▶ TRY IT
Your answer must hold only the lines below from the line containing "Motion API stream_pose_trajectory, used" through the line containing "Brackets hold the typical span", each reproduced exactly.

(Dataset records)
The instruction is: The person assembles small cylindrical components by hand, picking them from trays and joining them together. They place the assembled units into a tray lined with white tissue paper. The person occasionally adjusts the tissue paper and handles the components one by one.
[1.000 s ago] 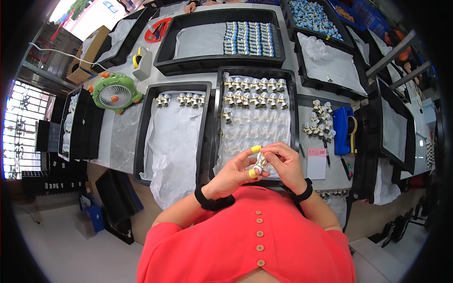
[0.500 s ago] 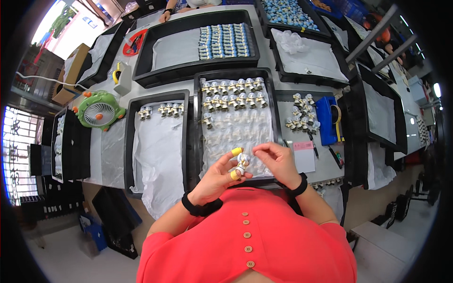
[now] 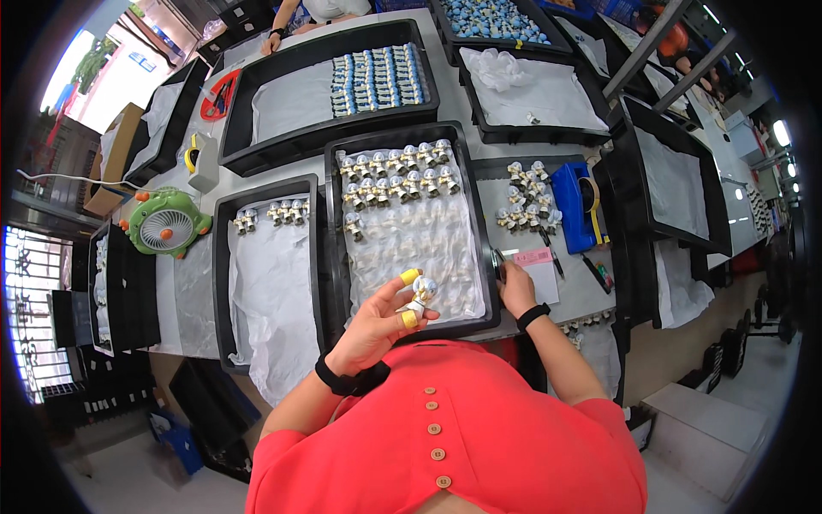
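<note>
My left hand [image 3: 373, 329], with yellow finger cots on thumb and forefinger, pinches a small white, gold and blue figurine [image 3: 421, 292]. It is held upright above the near part of a black tray [image 3: 336, 231]. In that tray, figurines [image 3: 396, 190] stand in rows at the far end, and more show faintly under the translucent sheet [image 3: 411, 248]. My right hand [image 3: 519, 291] is beside the tray's right wall, its fingers closed at a slim dark object [image 3: 498, 259] that I cannot make out. A pink and white paper pad [image 3: 538, 272] is next to it.
A loose cluster of figurines [image 3: 529, 199] stands right of the tray, by a blue tape dispenser [image 3: 572, 210]. Left are a paper-lined tray [image 3: 265, 291] and a green fan [image 3: 164, 224]. Farther back, another tray [image 3: 330, 128] holds blue figurines. A co-worker's hand [image 3: 272, 41] rests beyond.
My right hand has left the figurine and moved right to the tray's side, closing at the dark object there. The left hand keeps the figurine. The whole view has shifted slightly.
</note>
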Demonstrator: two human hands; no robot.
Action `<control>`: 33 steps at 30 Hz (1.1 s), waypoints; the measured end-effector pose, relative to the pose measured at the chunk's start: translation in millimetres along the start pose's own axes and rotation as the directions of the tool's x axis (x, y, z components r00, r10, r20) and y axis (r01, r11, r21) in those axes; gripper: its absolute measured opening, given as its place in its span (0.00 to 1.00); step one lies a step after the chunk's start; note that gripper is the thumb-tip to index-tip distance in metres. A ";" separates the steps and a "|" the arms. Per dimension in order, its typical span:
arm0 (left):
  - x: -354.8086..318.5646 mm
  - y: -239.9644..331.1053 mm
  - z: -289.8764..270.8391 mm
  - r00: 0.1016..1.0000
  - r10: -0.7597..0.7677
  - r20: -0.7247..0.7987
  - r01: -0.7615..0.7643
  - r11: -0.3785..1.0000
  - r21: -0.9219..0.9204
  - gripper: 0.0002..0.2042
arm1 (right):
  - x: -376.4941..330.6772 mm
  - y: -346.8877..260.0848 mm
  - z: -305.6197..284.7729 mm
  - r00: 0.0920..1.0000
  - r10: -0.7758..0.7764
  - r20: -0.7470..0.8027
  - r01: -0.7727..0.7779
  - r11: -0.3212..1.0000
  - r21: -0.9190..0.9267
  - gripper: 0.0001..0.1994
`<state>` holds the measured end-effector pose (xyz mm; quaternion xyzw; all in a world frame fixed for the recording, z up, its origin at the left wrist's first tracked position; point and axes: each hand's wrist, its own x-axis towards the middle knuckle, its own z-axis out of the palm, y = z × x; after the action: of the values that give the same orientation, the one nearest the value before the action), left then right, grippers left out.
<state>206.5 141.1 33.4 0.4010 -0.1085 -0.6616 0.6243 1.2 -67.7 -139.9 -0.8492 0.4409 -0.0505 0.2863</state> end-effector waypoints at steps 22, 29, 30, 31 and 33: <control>-3.4 9.1 -1.4 0.981 0.193 -0.033 -0.173 0.935 0.311 0.14 | -31.8 -132.9 -136.4 0.818 -0.432 0.379 0.108 0.763 0.637 0.15; -4.7 -0.3 -7.9 0.951 0.309 0.007 -0.277 0.842 0.463 0.15 | -29.8 -176.3 -149.3 0.607 -0.741 0.288 0.658 0.672 0.340 0.13; -5.1 -2.3 -8.2 0.934 0.356 0.025 -0.319 0.799 0.510 0.15 | -29.0 -177.1 -145.4 0.583 -0.776 0.241 0.702 0.631 0.331 0.12; -6.0 -2.8 -8.3 0.931 0.364 0.024 -0.325 0.798 0.507 0.15 | -28.8 -178.5 -142.4 0.557 -0.808 0.193 0.743 0.588 0.319 0.11; -7.1 -2.0 -8.5 0.926 0.378 0.023 -0.338 0.797 0.501 0.15 | -28.8 -184.6 -142.0 0.535 -0.818 0.211 0.796 0.572 0.201 0.10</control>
<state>209.9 151.1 29.3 0.5455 -0.3241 -0.4650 0.6173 68.6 -25.4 80.8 -0.9420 -0.0483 -0.0737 0.3238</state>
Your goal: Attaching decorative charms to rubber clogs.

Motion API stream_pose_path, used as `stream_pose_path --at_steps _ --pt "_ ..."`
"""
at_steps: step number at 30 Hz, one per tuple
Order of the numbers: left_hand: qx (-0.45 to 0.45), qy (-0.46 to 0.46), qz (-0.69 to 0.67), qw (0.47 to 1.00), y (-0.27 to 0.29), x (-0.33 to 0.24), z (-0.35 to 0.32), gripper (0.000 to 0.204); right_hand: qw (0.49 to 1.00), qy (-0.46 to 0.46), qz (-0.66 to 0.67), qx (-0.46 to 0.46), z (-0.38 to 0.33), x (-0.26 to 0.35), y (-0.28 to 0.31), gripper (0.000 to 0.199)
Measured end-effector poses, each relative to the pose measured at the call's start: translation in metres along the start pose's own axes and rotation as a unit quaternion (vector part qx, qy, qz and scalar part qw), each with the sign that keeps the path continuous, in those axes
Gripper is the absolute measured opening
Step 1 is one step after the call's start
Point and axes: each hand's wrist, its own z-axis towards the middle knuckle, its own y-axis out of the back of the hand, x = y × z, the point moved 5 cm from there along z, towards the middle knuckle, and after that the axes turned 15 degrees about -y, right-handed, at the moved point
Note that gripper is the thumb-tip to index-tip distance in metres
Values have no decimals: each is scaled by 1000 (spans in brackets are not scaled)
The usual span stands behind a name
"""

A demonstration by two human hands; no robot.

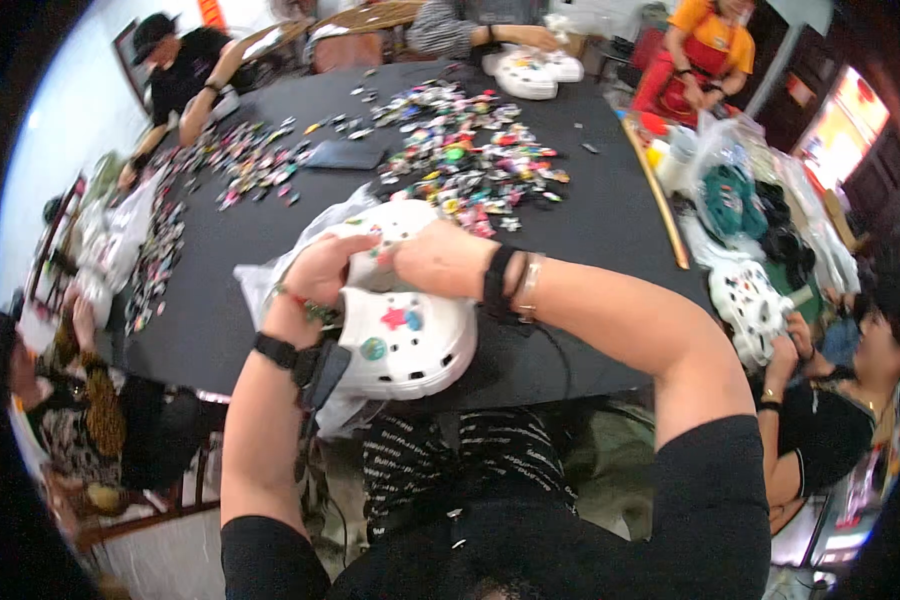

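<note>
A white clog [410,350] with black-edged holes lies in front of me, its toe toward me. A pink-red star charm, a blue charm and a round green charm sit on its upper. Just beyond it is a second white clog [402,214], partly covered by my hands. My left hand [320,270] is closed on the side of this second clog, thumb on top. My right hand [445,260] is curled over it with fingers pinched together. Small reddish and green bits show by those fingertips, too blurred to name. Clear plastic wrapping [260,285] lies under the clogs.
Many small colourful charms [460,160] are heaped on the dark table [570,330], beside a dark flat rectangle [345,155]. Other people work around it; one at the right holds a white clog [748,305]. A wooden stick [660,205] lies along the right side.
</note>
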Motion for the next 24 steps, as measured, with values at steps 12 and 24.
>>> stream_pose_path --at_steps 12,24 --pt "-79 0 -52 996 -15 -3 0 36 959 -185 25 212 -40 -68 -9 33" --pt "-69 -19 -102 992 -17 -7 -2 42 970 -226 17 90 -38 -74 20 38"
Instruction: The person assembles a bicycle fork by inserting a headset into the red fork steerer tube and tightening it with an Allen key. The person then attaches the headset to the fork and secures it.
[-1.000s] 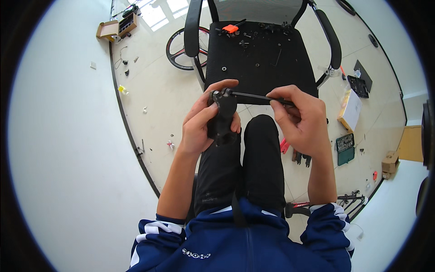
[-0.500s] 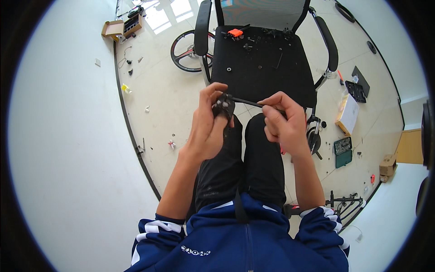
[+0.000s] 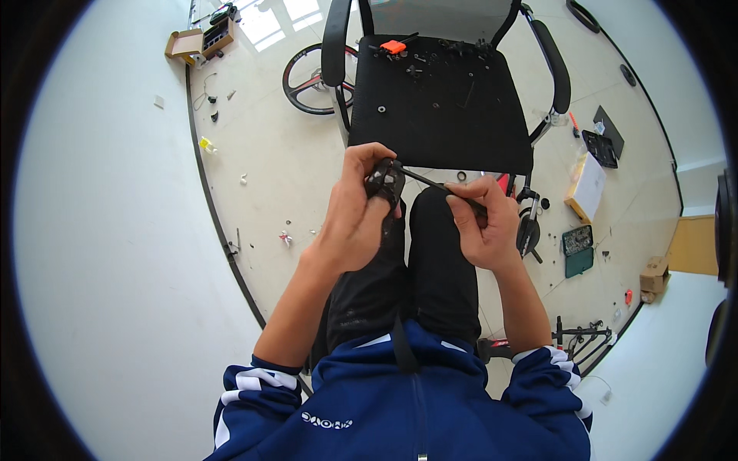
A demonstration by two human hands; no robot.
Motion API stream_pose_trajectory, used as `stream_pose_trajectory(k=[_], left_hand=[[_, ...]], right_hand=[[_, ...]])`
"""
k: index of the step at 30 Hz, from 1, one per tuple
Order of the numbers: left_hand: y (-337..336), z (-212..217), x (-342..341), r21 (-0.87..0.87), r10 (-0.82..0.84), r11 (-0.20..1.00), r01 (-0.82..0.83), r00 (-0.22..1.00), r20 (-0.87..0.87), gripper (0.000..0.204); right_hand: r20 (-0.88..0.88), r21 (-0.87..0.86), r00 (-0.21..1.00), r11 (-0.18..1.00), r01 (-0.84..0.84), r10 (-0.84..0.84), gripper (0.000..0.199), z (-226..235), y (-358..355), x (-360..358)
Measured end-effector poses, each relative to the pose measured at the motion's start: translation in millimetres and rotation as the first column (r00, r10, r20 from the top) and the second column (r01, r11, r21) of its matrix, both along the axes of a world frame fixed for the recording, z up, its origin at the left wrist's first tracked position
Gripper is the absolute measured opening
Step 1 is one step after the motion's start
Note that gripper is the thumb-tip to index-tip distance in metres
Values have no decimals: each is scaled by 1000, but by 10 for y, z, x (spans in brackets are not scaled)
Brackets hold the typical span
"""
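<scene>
Over my lap, my left hand (image 3: 347, 223) is closed around a small dark mechanical part (image 3: 390, 181) with pale metallic spots, mostly covered by the fingers. My right hand (image 3: 490, 230) pinches a thin black rod-like tool (image 3: 423, 180) between thumb and fingers. Its tip meets the upper right of the part. Whether the tool is a hex key or a screwdriver I cannot tell, since the grip hides its other end. Just beyond my hands, a black chair seat (image 3: 438, 138) carries an orange item (image 3: 393, 48), a pale ring (image 3: 381, 109) and several small dark parts.
Left of the chair a three-spoke wheel (image 3: 287, 81) lies on the tiled floor. To the right are a white box (image 3: 587, 188), a dark tool case (image 3: 600, 149) and a green case (image 3: 578, 263) of small pieces. An opened cardboard box (image 3: 184, 44) sits by the left wall.
The tool now slopes more steeply down toward my right hand, which has turned and dropped slightly. My left hand still holds the part. The whole view has shifted a little.
</scene>
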State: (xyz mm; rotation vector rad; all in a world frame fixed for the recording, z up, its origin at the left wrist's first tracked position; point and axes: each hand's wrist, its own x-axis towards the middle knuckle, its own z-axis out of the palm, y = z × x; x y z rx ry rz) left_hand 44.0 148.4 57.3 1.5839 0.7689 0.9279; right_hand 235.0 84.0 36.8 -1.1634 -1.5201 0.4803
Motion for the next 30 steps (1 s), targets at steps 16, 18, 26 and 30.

▶ RESPONSE TO THIS EXERCISE
Motion API stream_pose_trajectory, used as `stream_pose_trajectory(k=[_], left_hand=[[_, ...]], right_hand=[[_, ...]])`
"""
k: index of the step at 30 Hz, from 1, one per tuple
Order of the numbers: left_hand: y (-337..336), z (-212..217), x (-342..341), r21 (-0.87..0.87), r10 (-0.82..0.84), r11 (-0.20..1.00), r01 (-0.82..0.83), r00 (-0.22..1.00), r20 (-0.87..0.87), gripper (0.000..0.204); right_hand: r20 (-0.88..0.88), r21 (-0.87..0.86), r00 (-0.21..1.00), r11 (-0.18..1.00), r01 (-0.84..0.84), r10 (-0.84..0.84), gripper (0.000..0.199), z (-226..235), y (-358..355), x (-360..358)
Measured end-effector poses, each relative to the pose measured at the motion's start: translation in millimetres and rotation as the first column (r00, r10, r20 from the top) and the second column (r01, r11, r21) of its matrix, both along the axes of a world frame fixed for the recording, z up, its origin at the left wrist's first tracked position
Gripper is the absolute measured opening
Step 1 is one step after the motion's start
Note that gripper is the thumb-tip to index-tip distance in metres
Values have no decimals: each is scaled by 1000, but by 10 for y, z, x (spans in brackets are not scaled)
Brackets hold the typical span

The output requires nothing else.